The Fix Is Not a Supplement Stack

The good news, to the extent there is any: scurvy is reversible with a multivitamin or a 100 to 200 milligram vitamin C supplement. The intervention costs less than a dollar a day. The bad news is that recommending a supplement after the fact is not a nutrition strategy; it is damage control. And vitamin C is only one of the deficiencies that matter.

Evidence suggests that lean body mass, including muscle, can constitute up to 40 percent of total weight lost during GLP-1 treatment. You are not just losing fat. You may be losing significant muscle, bone mineral density, and micronutrient reserves simultaneously, while feeling full and virtuous. The scale is going down. Everything else may be going with it.

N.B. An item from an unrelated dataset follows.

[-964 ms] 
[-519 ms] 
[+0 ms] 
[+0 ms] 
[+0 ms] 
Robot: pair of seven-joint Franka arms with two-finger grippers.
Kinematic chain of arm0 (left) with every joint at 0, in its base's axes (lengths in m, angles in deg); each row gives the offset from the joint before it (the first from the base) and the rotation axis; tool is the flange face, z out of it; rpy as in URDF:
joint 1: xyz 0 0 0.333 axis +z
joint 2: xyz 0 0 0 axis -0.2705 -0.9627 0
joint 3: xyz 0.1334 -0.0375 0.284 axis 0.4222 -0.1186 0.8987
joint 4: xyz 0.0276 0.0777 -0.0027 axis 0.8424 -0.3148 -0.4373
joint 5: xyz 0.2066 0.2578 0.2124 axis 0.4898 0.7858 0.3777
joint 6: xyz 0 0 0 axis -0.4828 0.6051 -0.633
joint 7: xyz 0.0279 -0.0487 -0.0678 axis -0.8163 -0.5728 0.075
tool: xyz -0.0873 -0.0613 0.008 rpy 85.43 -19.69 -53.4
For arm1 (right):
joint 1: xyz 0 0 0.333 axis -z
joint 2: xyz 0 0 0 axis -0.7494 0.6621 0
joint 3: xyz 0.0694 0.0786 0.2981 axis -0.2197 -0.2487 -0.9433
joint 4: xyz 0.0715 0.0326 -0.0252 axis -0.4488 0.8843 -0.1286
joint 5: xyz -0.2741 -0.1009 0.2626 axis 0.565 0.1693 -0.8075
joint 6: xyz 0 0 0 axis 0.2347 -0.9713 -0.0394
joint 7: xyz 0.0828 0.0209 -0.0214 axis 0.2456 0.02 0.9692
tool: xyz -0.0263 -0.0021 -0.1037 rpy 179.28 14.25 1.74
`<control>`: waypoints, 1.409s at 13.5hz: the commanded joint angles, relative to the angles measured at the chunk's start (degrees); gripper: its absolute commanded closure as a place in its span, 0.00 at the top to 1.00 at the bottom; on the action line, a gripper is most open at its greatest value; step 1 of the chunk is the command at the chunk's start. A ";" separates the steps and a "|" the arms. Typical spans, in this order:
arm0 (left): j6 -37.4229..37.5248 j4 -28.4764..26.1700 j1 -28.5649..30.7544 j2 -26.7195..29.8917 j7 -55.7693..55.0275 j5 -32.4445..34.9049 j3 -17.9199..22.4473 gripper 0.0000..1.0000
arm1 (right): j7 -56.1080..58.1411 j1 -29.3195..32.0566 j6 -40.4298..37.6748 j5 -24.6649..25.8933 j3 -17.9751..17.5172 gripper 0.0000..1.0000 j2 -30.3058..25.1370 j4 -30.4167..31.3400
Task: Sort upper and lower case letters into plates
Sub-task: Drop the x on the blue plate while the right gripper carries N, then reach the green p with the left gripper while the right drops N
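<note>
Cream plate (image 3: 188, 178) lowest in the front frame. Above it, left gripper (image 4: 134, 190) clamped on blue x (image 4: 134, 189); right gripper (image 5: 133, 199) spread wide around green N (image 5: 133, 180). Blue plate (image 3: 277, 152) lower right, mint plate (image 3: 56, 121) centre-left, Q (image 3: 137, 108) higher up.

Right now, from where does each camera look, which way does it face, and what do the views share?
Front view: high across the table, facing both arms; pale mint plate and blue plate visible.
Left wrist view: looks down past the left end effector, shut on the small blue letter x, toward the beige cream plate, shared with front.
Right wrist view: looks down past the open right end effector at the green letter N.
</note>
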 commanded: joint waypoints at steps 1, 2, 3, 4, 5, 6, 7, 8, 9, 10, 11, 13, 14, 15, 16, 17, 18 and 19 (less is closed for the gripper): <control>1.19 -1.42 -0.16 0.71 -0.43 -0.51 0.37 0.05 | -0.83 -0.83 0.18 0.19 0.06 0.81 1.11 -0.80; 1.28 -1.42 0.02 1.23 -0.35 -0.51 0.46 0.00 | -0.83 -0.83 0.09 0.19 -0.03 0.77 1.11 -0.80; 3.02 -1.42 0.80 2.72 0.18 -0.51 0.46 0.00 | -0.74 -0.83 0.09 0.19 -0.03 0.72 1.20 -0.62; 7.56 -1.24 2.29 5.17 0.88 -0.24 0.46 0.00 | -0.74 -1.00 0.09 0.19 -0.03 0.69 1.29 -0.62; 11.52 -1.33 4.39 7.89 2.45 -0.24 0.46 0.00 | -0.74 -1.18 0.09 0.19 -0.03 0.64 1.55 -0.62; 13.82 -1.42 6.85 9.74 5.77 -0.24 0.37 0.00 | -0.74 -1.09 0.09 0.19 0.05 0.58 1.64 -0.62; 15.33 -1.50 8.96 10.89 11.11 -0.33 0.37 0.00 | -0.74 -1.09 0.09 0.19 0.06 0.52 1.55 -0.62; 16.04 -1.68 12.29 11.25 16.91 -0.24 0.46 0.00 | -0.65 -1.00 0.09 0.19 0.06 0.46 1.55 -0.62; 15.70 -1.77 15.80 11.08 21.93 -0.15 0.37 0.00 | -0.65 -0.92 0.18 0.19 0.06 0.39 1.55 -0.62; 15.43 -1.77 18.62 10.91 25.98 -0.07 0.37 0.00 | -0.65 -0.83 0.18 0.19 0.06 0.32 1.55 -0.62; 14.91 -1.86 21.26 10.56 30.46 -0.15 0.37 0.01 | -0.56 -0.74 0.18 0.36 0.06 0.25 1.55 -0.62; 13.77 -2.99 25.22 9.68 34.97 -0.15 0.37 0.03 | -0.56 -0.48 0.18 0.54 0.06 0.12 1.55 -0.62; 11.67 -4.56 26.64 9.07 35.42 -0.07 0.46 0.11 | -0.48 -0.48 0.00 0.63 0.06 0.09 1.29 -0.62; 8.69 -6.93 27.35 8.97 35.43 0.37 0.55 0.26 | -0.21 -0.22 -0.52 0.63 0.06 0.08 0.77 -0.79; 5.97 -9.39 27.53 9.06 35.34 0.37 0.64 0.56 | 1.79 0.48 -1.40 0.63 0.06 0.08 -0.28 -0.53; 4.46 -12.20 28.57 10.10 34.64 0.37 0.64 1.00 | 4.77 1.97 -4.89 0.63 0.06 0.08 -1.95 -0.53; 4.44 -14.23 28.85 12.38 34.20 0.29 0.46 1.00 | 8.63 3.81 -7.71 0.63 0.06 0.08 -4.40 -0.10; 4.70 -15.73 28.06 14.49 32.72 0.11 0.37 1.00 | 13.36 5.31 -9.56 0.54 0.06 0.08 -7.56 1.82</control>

What needs to happen is straightforward, which is precisely why it is being ignored. According to Clare Collins, laureate professor of nutrition and dietetics at the University of Newcastle, future clinical trials on GLP-1s should include validated dietary assessment tools and transparent reporting of food and nutrient intakes. That is the research side. On the clinical side: if you are on these medications, you should be seeing your doctor at least once a year and getting labs drawn to check your vitamin and mineral levels, not just your weight. Bloodwork. A dietitian referral. Monitoring that matches the physiological impact of the intervention.

GLP-1 drugs work. I am not arguing otherwise. The weight loss is real, the cardiovascular data are promising, and for patients with serious obesity-related disease, the benefit-to-risk calculation is favorable. But if nutritional care is not integrated alongside treatment, there is a risk of replacing one set of health problems with another, through preventable nutritional deficiencies and largely avoidable loss of muscle mass.

Robbie Williams's gums bled. That is not a drug side effect. That is what happens when a powerful appetite suppressant is handed out without a nutrition plan attached. The scurvy is the headline. The missing dietitian referral is the story.